What is required: Take every line containing "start" out of the records.

Exercise input:
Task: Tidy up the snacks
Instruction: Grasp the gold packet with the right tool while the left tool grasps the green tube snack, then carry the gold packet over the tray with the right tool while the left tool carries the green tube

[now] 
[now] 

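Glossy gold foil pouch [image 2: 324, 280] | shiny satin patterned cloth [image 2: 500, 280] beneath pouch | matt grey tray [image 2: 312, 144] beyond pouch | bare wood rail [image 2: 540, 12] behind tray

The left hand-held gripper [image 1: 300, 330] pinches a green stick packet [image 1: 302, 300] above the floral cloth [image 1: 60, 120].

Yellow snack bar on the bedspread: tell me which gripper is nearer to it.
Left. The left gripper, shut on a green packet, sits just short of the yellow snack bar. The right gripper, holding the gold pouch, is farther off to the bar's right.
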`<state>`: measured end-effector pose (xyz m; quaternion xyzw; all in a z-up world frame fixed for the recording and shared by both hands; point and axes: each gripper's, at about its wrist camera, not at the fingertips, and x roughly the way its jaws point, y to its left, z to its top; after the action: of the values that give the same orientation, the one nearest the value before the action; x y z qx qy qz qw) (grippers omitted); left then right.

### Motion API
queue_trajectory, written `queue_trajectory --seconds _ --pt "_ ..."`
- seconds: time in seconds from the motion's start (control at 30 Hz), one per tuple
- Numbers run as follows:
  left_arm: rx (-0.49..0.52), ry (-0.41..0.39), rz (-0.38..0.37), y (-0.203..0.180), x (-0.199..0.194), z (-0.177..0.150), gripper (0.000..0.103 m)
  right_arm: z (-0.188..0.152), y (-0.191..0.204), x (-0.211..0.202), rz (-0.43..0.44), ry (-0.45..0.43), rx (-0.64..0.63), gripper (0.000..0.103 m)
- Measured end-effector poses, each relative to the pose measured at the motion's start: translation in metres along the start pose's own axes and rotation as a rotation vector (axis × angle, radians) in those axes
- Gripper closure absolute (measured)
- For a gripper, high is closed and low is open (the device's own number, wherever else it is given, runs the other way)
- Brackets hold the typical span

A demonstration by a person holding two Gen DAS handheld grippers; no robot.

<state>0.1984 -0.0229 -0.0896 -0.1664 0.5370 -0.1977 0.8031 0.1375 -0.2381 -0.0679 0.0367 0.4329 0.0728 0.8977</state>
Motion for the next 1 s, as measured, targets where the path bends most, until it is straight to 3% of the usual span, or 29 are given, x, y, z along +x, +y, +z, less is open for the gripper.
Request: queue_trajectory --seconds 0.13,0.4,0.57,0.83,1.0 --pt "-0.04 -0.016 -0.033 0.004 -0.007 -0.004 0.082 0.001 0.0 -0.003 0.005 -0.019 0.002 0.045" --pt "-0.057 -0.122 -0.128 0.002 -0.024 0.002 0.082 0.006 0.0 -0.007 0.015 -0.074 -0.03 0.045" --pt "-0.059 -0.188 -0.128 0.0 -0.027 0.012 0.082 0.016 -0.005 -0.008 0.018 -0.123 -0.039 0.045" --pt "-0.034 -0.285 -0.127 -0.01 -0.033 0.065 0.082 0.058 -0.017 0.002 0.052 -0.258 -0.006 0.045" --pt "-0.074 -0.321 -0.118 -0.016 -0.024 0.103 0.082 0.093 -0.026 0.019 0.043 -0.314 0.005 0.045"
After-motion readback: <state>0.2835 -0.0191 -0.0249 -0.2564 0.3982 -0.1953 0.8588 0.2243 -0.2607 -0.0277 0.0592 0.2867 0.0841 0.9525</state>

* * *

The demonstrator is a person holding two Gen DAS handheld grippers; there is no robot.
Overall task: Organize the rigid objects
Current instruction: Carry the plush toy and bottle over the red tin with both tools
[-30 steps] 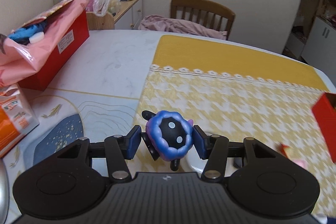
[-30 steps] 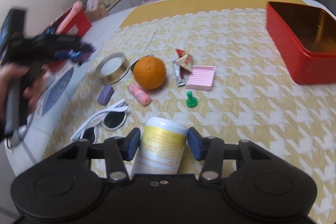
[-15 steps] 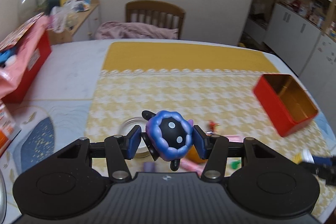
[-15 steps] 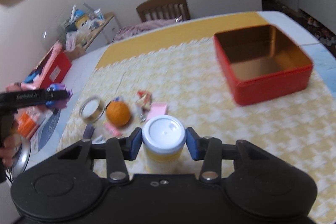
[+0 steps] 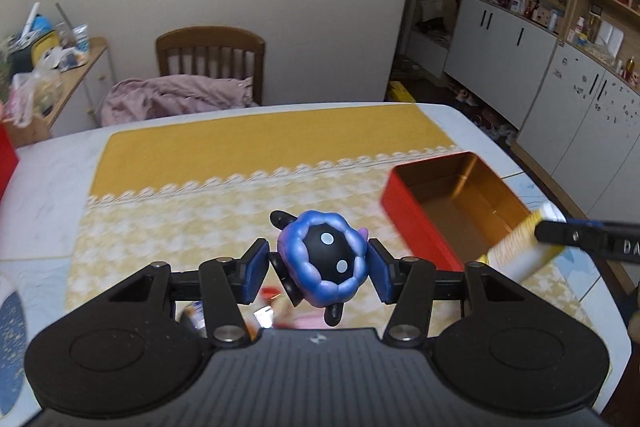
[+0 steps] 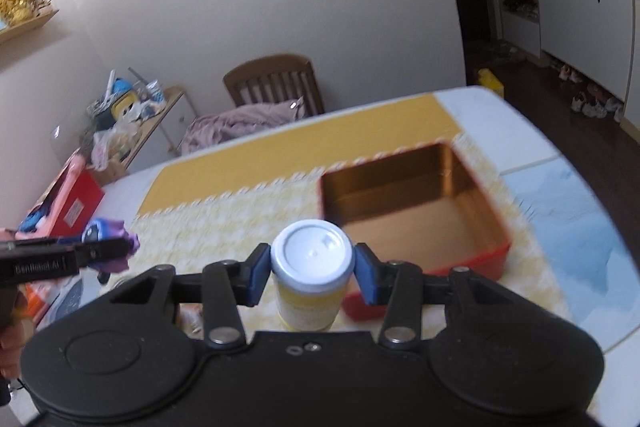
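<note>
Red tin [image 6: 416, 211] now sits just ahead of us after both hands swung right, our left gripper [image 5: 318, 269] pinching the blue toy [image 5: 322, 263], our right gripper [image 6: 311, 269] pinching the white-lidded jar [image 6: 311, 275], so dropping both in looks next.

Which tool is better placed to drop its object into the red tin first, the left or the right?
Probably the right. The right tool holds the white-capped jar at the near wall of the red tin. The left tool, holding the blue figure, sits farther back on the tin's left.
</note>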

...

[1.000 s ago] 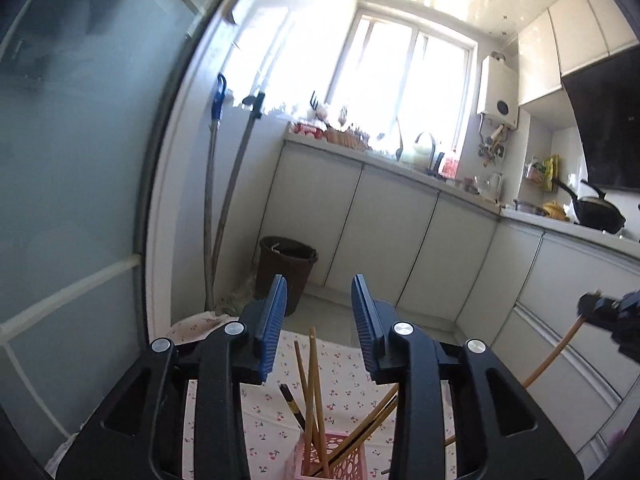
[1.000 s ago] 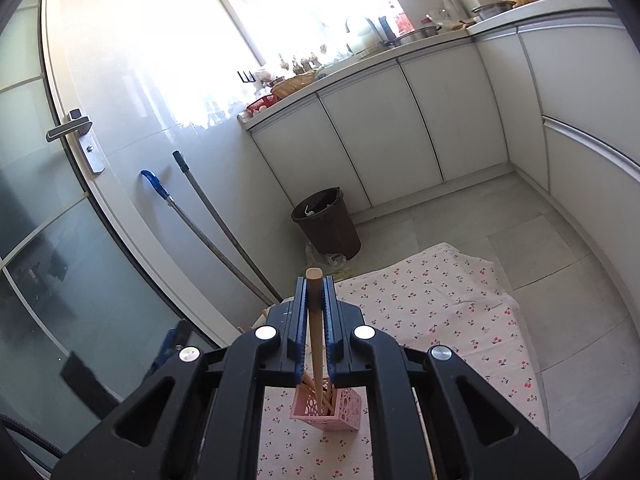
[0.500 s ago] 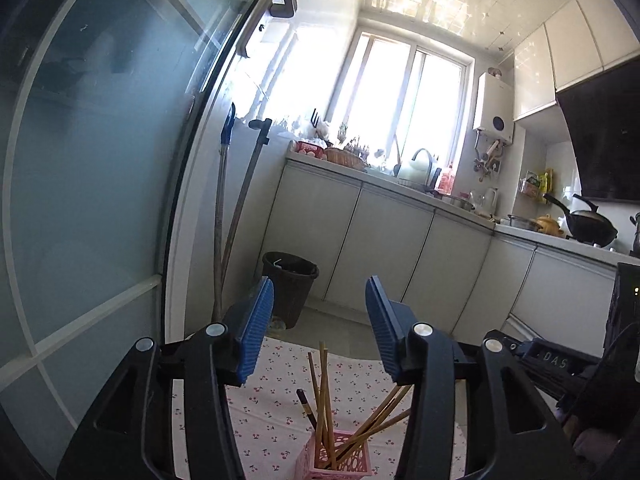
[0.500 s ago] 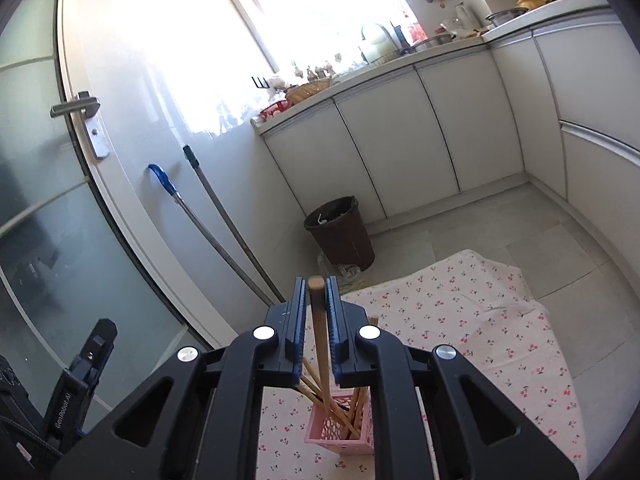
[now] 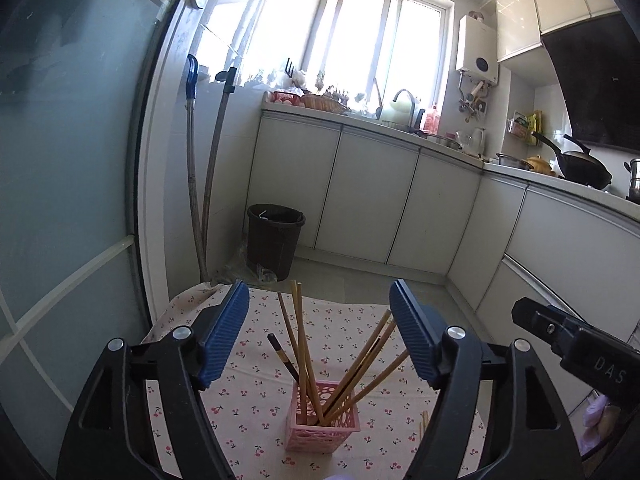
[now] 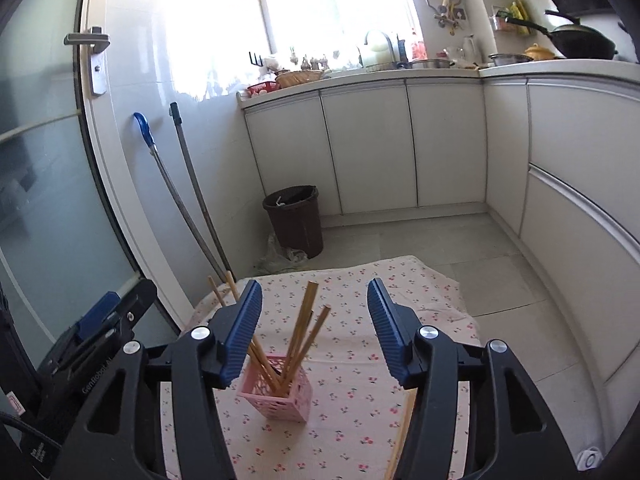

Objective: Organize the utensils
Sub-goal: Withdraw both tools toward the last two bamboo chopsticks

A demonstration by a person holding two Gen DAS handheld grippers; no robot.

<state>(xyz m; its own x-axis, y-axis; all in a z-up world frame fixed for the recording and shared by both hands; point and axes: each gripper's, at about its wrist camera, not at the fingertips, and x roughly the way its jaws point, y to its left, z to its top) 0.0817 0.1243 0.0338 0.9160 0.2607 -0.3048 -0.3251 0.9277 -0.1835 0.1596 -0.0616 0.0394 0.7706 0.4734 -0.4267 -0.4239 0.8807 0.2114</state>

Solution to this task:
- seconds: time in seconds from the motion's start (control at 30 Hz), one per tuple
- Measured end-effector poses, each relative to the pose measured at the motion's start: translation in metres along the start pose's own axes and rotation as a rotation vector (axis × angle, radians) in those axes

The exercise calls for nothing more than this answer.